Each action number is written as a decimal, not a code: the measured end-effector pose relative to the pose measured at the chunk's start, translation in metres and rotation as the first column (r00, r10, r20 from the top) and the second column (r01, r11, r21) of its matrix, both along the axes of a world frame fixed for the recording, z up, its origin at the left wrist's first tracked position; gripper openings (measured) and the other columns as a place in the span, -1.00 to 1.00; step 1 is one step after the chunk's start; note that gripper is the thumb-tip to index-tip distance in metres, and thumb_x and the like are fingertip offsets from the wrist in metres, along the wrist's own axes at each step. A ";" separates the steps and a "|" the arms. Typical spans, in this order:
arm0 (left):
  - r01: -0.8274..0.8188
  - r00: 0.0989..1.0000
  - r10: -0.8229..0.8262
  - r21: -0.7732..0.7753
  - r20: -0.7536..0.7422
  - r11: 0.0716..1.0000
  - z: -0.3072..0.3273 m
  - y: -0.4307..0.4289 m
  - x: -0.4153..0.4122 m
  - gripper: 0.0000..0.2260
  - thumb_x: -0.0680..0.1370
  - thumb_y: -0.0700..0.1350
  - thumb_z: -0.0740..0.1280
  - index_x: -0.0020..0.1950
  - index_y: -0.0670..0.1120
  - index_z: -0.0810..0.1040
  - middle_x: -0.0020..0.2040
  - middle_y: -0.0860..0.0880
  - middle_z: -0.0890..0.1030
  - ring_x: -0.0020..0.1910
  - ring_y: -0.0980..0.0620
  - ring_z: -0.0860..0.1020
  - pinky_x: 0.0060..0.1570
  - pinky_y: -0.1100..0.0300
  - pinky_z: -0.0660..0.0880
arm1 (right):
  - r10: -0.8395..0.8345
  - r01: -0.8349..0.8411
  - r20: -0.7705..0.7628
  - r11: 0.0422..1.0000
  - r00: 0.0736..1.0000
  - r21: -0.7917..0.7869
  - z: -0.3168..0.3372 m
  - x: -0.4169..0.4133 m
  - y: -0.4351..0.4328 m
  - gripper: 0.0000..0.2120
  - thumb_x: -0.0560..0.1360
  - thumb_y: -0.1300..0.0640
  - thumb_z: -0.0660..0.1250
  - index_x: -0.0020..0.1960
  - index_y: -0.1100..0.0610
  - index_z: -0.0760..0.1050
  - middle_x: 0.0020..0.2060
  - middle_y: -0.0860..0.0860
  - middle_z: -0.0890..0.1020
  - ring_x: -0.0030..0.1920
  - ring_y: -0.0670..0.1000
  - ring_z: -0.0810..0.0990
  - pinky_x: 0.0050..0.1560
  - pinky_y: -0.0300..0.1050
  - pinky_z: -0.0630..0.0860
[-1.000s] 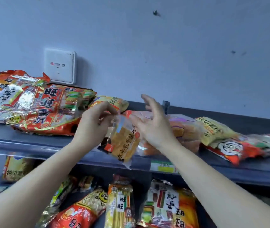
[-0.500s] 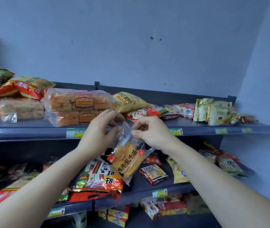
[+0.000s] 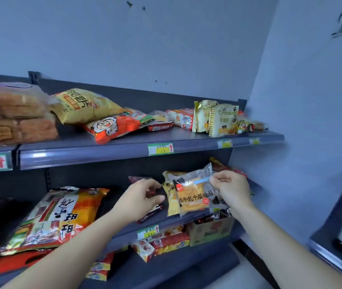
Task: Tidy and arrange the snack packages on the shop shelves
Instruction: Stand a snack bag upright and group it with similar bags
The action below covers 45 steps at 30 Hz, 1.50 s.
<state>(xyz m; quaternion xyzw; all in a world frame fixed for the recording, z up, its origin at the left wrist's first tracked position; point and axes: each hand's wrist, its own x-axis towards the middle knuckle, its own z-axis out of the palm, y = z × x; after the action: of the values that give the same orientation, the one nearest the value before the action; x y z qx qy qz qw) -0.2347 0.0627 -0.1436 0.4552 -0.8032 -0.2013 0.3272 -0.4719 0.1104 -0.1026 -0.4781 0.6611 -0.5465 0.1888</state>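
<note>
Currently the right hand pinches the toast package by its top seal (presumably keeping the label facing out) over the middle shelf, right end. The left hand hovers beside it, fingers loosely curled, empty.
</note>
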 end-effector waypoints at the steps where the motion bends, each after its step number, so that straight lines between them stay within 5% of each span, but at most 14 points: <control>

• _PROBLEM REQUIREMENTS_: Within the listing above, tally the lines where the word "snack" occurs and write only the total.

• _SOLUTION TO THIS TASK_: 2